##### Record excerpts #####
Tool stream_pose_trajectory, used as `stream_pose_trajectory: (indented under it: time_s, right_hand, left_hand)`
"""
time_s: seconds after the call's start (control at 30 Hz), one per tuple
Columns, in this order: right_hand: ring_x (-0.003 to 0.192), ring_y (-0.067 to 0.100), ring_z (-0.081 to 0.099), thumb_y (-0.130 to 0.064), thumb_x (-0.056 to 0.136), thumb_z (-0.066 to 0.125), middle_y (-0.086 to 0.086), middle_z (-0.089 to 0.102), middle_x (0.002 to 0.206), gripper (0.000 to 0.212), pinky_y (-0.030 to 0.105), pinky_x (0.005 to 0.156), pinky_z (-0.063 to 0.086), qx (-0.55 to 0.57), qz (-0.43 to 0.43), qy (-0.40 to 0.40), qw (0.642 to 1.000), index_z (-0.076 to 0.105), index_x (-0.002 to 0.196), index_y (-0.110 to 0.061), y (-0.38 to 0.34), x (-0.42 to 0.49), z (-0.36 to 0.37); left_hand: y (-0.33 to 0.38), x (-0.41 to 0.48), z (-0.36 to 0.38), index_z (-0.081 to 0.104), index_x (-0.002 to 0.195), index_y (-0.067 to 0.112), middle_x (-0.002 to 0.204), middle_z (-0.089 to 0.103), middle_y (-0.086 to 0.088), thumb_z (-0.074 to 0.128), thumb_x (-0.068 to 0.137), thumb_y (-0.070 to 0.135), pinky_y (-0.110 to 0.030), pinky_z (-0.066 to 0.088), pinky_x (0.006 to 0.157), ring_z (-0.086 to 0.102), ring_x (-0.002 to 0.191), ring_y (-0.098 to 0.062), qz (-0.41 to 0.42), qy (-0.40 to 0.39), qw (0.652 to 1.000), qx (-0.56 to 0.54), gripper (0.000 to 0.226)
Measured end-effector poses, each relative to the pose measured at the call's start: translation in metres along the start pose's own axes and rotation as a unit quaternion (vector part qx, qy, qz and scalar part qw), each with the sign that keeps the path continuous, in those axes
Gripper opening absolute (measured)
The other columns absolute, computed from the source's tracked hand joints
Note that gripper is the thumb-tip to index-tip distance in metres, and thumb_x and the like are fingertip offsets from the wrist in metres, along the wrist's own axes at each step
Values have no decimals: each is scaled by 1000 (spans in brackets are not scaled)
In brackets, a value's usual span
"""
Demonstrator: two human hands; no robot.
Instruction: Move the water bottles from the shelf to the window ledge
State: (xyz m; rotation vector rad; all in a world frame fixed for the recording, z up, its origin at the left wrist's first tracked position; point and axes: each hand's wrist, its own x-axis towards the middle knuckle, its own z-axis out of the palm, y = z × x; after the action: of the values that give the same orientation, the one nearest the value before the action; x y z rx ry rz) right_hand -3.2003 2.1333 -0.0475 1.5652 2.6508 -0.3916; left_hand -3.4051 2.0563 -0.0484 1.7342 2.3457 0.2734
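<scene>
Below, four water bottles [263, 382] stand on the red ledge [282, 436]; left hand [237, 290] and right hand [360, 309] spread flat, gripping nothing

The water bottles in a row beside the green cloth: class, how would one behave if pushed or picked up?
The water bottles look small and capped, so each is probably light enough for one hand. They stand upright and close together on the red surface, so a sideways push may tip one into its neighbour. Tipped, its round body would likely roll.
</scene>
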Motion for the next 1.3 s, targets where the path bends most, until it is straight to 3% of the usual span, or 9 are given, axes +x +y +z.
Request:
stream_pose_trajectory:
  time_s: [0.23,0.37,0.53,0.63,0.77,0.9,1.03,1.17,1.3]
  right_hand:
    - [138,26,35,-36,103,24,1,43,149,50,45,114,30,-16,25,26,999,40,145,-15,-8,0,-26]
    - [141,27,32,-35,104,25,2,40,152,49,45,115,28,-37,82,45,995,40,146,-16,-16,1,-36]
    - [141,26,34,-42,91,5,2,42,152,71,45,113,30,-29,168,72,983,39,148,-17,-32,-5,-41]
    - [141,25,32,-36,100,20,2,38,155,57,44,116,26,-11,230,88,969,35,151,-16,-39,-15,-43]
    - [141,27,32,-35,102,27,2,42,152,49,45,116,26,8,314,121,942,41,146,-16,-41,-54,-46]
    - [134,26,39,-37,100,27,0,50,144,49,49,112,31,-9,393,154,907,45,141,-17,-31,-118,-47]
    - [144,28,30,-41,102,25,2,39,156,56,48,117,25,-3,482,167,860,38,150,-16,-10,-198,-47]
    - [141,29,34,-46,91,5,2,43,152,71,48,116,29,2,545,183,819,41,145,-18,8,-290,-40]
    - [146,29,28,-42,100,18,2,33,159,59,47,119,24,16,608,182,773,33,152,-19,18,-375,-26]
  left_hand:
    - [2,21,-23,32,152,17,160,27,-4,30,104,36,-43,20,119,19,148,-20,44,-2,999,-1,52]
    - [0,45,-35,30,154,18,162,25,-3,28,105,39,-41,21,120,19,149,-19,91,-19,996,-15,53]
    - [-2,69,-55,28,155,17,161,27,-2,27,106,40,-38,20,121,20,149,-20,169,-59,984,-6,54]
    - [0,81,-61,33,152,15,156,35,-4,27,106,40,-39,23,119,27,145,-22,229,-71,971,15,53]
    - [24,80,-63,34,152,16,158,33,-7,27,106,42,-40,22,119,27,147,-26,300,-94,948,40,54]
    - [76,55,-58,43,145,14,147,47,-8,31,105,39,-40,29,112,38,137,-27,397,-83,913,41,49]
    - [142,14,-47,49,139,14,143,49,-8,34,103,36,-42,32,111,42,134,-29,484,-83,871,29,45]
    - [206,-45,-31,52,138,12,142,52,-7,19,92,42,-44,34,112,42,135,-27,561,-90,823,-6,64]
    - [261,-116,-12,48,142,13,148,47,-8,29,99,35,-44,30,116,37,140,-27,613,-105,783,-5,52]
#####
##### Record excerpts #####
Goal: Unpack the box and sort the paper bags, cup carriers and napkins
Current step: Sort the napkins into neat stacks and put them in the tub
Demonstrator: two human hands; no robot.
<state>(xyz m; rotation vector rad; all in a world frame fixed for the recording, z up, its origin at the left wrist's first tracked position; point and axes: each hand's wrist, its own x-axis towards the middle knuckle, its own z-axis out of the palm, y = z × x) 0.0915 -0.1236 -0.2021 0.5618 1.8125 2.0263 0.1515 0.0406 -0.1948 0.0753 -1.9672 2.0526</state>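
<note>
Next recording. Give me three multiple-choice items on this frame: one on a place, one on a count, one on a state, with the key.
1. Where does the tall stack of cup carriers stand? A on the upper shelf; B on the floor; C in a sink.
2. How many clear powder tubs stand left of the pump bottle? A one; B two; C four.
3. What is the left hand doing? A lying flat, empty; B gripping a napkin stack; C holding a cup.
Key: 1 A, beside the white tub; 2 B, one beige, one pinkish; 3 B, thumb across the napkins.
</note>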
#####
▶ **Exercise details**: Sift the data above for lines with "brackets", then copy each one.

▶ **Output below**:
Values have no decimals: each is scaled by 1000 (spans in brackets are not scaled)
In brackets, a value's usual span

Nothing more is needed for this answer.